“Masterpiece of Historical Penetration and Literary Style”
GIBBON, Edward. History of the Decline and Fall of the Roman Empire. London: Printed for W. Strahan; and T. Cadell , 1776.
First edition. Six volumes, quarto (10 3/4 x 8 1/2 inches; 270 x 220 mm. Engraved portrait of Gibbon by Hall after Reynolds, not usually found (bound in volume II). With three engraved folding maps bound in volume II (one of them normally found in volume III). With all the half titles and the errata leaves in Volumes I, II, III, and VI (Volume VI errata covers volumes IV, V and VI). With twelve pages of Contents for Volume I at the beginning of Volume II.
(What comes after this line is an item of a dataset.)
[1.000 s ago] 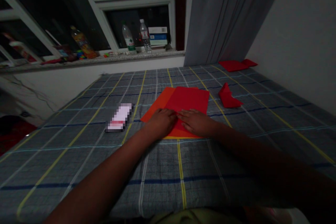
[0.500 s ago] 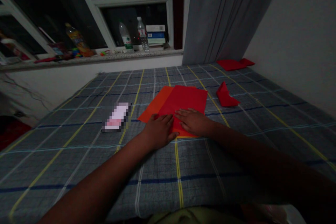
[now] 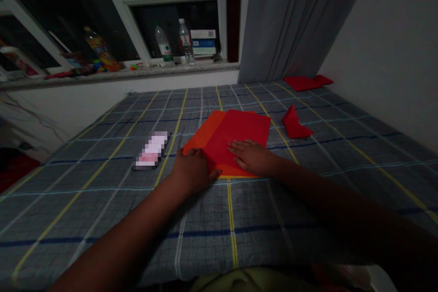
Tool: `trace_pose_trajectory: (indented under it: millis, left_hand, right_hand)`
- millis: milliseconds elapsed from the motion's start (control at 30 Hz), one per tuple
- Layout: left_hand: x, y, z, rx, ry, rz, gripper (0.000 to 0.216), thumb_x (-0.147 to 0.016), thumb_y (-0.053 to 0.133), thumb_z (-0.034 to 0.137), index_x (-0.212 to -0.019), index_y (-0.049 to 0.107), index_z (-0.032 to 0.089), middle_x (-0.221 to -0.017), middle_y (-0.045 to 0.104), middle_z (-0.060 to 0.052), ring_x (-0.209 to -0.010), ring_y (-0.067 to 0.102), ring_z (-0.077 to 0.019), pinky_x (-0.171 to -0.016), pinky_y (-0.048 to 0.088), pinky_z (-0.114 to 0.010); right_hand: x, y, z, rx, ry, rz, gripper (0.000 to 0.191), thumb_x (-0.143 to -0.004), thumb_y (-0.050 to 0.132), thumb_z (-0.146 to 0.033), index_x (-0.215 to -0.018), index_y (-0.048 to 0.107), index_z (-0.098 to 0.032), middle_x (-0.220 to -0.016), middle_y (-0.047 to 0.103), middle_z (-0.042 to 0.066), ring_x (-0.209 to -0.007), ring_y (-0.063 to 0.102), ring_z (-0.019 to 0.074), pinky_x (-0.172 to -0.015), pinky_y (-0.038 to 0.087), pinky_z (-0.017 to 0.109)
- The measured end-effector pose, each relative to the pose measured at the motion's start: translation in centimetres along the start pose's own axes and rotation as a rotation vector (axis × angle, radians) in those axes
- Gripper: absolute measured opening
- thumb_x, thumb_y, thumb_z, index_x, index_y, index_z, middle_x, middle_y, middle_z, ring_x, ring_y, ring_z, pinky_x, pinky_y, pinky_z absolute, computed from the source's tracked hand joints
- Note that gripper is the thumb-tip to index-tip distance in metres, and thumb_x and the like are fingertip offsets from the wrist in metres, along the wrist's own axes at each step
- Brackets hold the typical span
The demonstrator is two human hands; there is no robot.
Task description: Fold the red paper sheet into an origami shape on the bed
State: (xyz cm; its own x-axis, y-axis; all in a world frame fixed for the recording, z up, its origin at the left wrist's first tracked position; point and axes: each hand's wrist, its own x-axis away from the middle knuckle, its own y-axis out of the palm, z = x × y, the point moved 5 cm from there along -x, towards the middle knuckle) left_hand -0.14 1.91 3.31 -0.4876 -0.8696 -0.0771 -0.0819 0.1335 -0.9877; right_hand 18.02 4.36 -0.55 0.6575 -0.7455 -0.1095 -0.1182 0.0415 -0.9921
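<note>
Red sheet (image 3: 244, 127) flat, overlapping orange sheet (image 3: 205, 128).

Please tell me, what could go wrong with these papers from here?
The flat red paper sheet lies unaligned over flat orange paper, so it might slip or crease crookedly under the left hand and the right hand. The left hand could also bump the flat, dark-edged rectangular phone lying to its left.

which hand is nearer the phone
The left. The left hand is at the near-left part of the stacked sheets, to the right of the phone. The right hand lies on the red sheet, farther off to the phone's right.
</note>
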Motion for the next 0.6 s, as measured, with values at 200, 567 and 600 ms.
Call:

Volume I has more than half of the errata uncorrected which would make it an intermediate state. According to Sterling, " Vol. I only was published in 1776. It was originally planned to print 500 copies of this first edition, but after 26 sheets were completed, it was decided to increase the number to 1000. The type of the earlier sheets had by that time been distributed, so when they were set up again, the opportunity was taken to correct the numerous errata and to print the text of the cancel leaves which, for some unknown reason, had been substituted for the original leaves. Vols. II and III were were published together in 1781." In Volume III, p. 177 is correctly numbered, and “Honorious” is left uncorrected on p. 179, line 18. G1 and Ll1 cancels in volume 2 (signed G* and *Ll), H3 and L2 cancels in volume 4 (the latter signed *L2). The engraved portrait of Gibbon was issued separately in 1780.
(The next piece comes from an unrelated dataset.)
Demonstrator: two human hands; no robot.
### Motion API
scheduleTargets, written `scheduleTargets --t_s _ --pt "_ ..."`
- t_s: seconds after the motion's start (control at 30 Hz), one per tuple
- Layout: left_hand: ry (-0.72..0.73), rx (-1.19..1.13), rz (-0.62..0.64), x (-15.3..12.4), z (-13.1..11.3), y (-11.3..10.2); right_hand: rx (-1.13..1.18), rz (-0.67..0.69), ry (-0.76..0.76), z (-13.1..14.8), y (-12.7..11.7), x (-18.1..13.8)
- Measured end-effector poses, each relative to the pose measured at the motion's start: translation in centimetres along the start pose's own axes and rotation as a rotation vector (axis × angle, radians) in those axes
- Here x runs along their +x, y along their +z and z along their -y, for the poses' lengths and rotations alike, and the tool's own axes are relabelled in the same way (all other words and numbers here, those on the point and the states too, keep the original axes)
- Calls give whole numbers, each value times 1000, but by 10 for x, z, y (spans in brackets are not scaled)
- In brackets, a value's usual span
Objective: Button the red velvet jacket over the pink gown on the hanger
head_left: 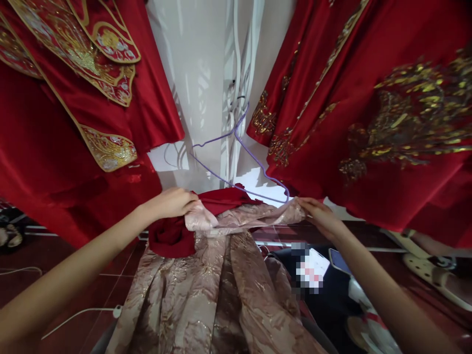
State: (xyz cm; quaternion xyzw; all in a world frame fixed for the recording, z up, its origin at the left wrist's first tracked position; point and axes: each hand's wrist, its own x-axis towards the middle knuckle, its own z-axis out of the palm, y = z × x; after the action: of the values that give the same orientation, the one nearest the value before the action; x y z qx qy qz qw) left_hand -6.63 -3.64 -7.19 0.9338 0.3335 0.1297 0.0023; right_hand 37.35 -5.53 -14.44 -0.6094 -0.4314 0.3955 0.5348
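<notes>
A pale pink brocade skirt (pixel 217 290) with a dark red lining (pixel 173 236) hangs down in front of me. My left hand (pixel 173 201) is closed on the left end of its waistband, where pink and red cloth meet. My right hand (pixel 319 211) pinches the right end of the waistband. A thin purple wire hanger (pixel 243 147) hangs just above and behind the waistband, on a white wall fitting. The skirt's top edge is stretched between my two hands, just under the hanger's lower bar.
Red robes with gold embroidery hang at the left (pixel 73 98) and the right (pixel 387 123). A white wall (pixel 199 73) stands between them. Below is dark red tiled floor (pixel 73 275) with a white cable (pixel 84 312). A white slipper (pixel 435 275) lies at the right.
</notes>
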Motion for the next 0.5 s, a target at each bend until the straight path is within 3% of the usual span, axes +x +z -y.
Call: scheduleTargets --t_s 0.1,0.17,0.27,0.4,0.5 --pt "186 72 -218 36 -30 7 43 -28 -86 1 11 -10" --pt "260 160 -296 60 -43 18 71 -45 -157 5 20 -12" --pt "323 275 -204 88 -53 45 92 -67 -252 12 33 -12" --pt "146 432 -131 103 -58 78 133 -133 -315 16 42 -10" --pt "81 490 -117 104 -63 84 207 -151 -312 17 46 -11"
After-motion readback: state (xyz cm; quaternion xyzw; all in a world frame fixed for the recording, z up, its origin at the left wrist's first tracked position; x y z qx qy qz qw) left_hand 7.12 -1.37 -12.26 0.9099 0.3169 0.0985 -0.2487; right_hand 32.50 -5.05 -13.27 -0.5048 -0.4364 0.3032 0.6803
Contemporary tree calf, all volumes attractively and uniformly rebacked. Gilt spines with gilt tool in compartments, morocco spine labels, lettered in gilt and small morocco lozenge with volume numbers. All edges yellow. Extremities slightly rubbed. Some light intermittent foxing but generally very clean. Small bookplate on front pastedown of each volume. With a repaired closed tear to the last leaf of volume II. Overall a very good set.
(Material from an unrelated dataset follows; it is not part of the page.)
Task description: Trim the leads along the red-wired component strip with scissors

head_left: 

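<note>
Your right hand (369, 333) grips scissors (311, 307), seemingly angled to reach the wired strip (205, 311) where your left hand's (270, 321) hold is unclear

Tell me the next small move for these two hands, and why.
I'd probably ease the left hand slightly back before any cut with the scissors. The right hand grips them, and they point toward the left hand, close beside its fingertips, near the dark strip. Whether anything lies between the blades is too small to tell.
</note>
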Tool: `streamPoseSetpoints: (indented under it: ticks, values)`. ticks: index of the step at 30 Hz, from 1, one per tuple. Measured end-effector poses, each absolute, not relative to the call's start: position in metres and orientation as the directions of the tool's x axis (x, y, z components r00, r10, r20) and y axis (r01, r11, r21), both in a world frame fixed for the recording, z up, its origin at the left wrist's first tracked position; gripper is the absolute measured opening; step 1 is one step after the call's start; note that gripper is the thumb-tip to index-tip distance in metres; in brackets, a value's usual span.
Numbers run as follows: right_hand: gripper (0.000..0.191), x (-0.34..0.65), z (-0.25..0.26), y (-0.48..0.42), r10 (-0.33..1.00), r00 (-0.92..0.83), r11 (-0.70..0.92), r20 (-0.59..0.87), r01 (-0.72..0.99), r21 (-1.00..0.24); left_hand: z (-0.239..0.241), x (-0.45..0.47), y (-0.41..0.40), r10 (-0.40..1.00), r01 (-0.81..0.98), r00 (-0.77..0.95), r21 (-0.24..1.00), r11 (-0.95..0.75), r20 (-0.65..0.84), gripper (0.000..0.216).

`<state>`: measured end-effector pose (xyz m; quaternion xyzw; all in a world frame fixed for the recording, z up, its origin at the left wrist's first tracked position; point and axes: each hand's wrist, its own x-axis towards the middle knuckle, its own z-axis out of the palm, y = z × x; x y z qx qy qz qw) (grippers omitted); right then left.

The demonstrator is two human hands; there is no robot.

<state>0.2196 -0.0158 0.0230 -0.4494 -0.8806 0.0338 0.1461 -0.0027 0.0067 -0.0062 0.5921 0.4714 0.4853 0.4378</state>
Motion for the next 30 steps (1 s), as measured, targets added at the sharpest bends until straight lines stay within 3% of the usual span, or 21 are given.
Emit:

A “masterpiece of historical penetration and literary style,” Gibbon’s Decline and Fall brought to the subject a width of vision and a critical mastery of the available sources which have not been equaled to this day. "This masterpiece of historical penetration and literary style has remained one of the ageless historical works which, like the writings of Macaulay and Mommsen, maintain their hold upon the layman and continue to stimulate the scholar although they have been superseded in many, if not most, details by subsequent advance of research and changes in the climate of opinion. Whereas other eighteenth-century writers in this field, such as Voltaire, are still quoted with respect, the Decline and Fall is the only historical narrative prior to Macaulay which continues to be reprinted and actually read" (Printing and the Mind of Man). Although superseded in many respects by two centuries of continuous research, this great work is still read, both for pleasure and for profit, and has achieved an eminence denied most historical compilations of its kind.

Grolier, 100 English, 58. Norton 20, 23, and 29. Printing and the Mind of Man 222. Rothschild 942-944. Sterling 382.